Can Feminists Cure What Ails Men?

 

“Boys need feminists’ help too,” declares Feministing.com founder Jessica Valenti. Writing in the New York Times, Valenti worries that women are “protest[ing], run[ning] for office, and embrac[ing] the movement for gender equality in record numbers, [while] a generation of mostly white men are being radicalized into believing that their problems stem from women’s progress.”

Valenti cites the “manosphere,” the network of websites that peddle misogyny, and she’s right that it is disturbing. But Valenti undermines her case by citing the popularity of Jordan Peterson as more evidence of woman hatred. On the contrary, Valenti and other feminists would do well to remove their women-centric blinders and examine the situation of young men more sympathetically.

Valenti imagines that girls are doing great because when the mainstream culture gets them down, they can always repair to “feminist blogs and magazines” while “female college students who have critical questions about how gender shapes their lives can take women’s studies courses.” Actually, it’s very much an open question as to whether feminist interpretations of life make women happier. In my new book, Sex Matters: How Modern Feminism Lost Touch with Science, Love, and Common Sense, I argue that in many respects it has made them less happy. Certainly, polls such as the General Social Survey suggest that women have become steadily less happy every year since 1972.

As for men, there is lots of evidence that the sexual ecosystem we’ve evolved since the feminist/sexual revolutions of the 1960s and 1970s has left many men less fulfilled too. A small percentage of “players” may think they benefit from readily available sex without commitment, but many men are not so suave and find that forming relationships is out of reach. A fringe few describe themselves as “incels” (involuntarily celibate) and fulminate against women. As for the average guy, well, they are more likely to be out of the workforce, unmarried, and alienated from their children than any previous generation in American history. Deaths from suicide, and other diseases of despair are rising so steeply that overall life expectancy in America is declining.

Valenti imagines that feminist ideas can help men through “the rejection of expectations that men be strong and stoic or ending the silence around male victims of sexual violence.” In other words, an invitation to men to see themselves as victims, just as feminists have encouraged women to do for decades. Most women aren’t crazy about embracing victimhood – a 2016 YouGov poll found that only 32 percent of women identified as feminists — and men are probably even less likely to respond enthusiastically.

Perhaps men actually don’t want to be freed from the expectation of being strong? Perhaps they are attracted to Jordan Peterson because he is a refreshing voice of masculinity traditionally understood? I haven’t read him (one of his books is on my nightstand), but from what I gather he encourages young men to take responsibility for their lives and is critical of our culture’s feminist-influenced refusal to acknowledge differences between males and females. (I’m already sure I agree about that!)
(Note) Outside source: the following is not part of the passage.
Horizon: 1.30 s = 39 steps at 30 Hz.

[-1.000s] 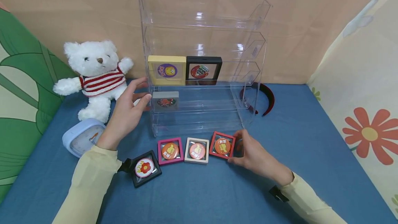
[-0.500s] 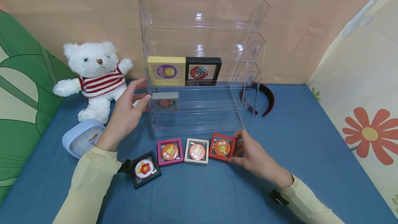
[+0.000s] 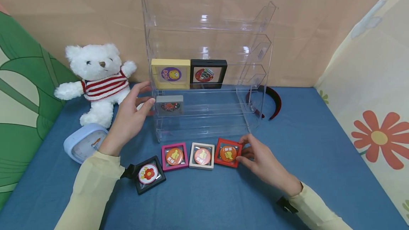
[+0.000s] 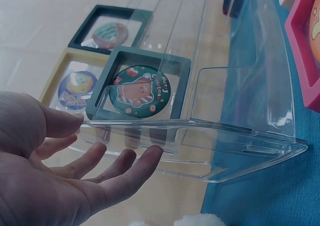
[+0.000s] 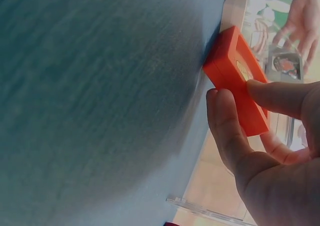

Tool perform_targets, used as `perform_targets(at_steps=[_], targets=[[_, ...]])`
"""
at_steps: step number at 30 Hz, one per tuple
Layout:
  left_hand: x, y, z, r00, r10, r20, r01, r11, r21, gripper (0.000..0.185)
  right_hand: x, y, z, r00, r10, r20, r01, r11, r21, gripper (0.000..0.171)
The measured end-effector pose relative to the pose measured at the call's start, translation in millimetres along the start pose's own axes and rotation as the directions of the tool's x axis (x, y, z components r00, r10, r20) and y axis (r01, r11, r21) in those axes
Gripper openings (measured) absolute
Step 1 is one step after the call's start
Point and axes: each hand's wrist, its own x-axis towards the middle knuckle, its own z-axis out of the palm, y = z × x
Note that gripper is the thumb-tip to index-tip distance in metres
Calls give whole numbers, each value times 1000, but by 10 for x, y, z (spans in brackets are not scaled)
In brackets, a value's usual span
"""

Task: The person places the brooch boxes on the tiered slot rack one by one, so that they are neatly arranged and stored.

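At four o'clock, my right hand (image 3: 267,165) pinches the red frame (image 3: 228,154). At nine, my left hand (image 3: 128,120), fingers loosely spread, touches the clear rack (image 3: 207,110).

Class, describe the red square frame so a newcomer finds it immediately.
Find the tall clear plastic tiered rack on the blue cloth. In front, left to right, lie a black square frame, a magenta square frame, a beige square frame and the red square frame. Only the last is red and gripped by the person's right hand.
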Motion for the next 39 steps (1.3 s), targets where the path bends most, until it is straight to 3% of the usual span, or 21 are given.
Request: perform_targets(at_steps=[9, 23, 39], targets=[[2, -7, 1, 1000, -2, 0, 2, 1000, 2, 53, -29, 1, -11, 999, -10, -38, 11, 1000, 23, 37], [3, 0, -1, 1000, 2, 1, -2, 1000, -8, 53, -47, -85, -60, 990, -60, -128, 62, 998, 7, 41], [5, -7, -1, 1000, -2, 1, 2, 1000, -4, 53, 148, -291, -121, 956, -182, -230, 197, 980, 41, 43]])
What Valenti and other feminists do not see is that many of the traits they despise in modern men, for example, their expectation that they are “entitled to sexual attention” and their attraction to misogynist websites, are outgrowths of the sexual revolution that feminists themselves promoted. By devaluing marriage and family, feminists helped to create a world in which many men grow up without fathers. About 50 percent of American children will now spend some or all of their childhoods in a single parent home.

And while feminists spend a great deal of time and attention to decrying the flaws of men, they would be well advised to think about how crucial men are as fathers. This is no data to prove this, but it seems extremely likely that the majority of men who turn to the manosphere for guidance about how to be men – or to use Valenti’s phrase “get manly quick” – are growing up or have been raised without dads. MIT economist David Autor and his colleagues, among others, have shown that boys raised without fathers suffer even more than girls do. They compared fatherless brothers and sisters in Florida and found that the boys were less likely to graduate from college, have ambitions for their futures, or be employed as adults than their sisters.
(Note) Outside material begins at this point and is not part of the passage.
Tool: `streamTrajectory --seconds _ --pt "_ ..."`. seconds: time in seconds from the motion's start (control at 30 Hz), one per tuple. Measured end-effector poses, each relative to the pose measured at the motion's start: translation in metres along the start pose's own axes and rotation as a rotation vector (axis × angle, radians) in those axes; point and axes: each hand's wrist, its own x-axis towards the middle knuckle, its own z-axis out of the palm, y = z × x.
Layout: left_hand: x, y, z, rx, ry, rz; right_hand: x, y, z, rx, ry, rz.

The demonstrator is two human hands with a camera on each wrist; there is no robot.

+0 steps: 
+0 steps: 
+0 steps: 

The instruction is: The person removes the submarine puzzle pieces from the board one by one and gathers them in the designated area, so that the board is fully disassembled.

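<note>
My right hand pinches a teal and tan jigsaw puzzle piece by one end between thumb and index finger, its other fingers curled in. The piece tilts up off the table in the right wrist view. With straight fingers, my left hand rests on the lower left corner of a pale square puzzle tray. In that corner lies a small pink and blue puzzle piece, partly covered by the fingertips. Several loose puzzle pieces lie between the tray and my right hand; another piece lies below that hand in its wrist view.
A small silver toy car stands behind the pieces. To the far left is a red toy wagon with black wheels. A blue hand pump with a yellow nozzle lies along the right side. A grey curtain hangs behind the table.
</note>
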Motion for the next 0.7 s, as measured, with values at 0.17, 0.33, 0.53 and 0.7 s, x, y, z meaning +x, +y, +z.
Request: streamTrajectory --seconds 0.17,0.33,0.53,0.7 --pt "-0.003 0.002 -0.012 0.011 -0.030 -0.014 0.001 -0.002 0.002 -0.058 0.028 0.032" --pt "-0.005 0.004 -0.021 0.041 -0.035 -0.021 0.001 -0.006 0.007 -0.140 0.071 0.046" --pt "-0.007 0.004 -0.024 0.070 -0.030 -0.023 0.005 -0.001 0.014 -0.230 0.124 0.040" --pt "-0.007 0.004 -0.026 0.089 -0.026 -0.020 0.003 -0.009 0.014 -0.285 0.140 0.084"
Boys will always seek to be manly. It’s in their natures. Feminists do men (and women) a disservice by scorning it. Boys raised by good dads will find manliness in marriage, responsibility, and self-control. A better feminism would cherish those things.

There are 20 comments.

  1. Misthiocracy grudgingly Member

    What she describes is precisely what men’s activists like Warren Farrell and A Voice For Men have tried to do, only to be denounced by feminist establishment figures as unalloyed misogynists. That’s kinda the whole point of Cassie Jaye’s documentary, The Red Pill.

    Is Valenti saying she wants the feminist movement to back off on their suppression of men’s activists and organizations?

    • #1
    • July 26, 2018, at 1:38 PM PDT
    • 3 likes
  2. Henry Castaigne Member

    I find it interesting how only white dudes seem to be incells or part of the manosphere and it seems like only white ladies seem to talk about feminism. There is some there there but I am not sure what it is. It is probably the least talked about racial disparity we have in America.

    • #2
    • July 26, 2018, at 1:41 PM PDT
    • 2 likes
  3. Guruforhire Member

    Feminists don’t even like feminist men.

    The problem is and will always be the gap between stated and revealed preferences.

    • #3
    • July 26, 2018, at 1:42 PM PDT
    • 4 likes
  4. Stad Thatcher

    Mona Charen: A small percentage of “players” may think they benefit from readily available sex without commitment, but many men are not so suave and find that forming relationships is out of reach.

    Mona Charen: Boys will always seek to be manly.

    I think this “small” percentage is larger than you think. Given a man’s primal nature to mate indiscriminately and the growing numbers of boys without good fathers to set an example, a lot of boys grow up to be “players” rather than responsible men.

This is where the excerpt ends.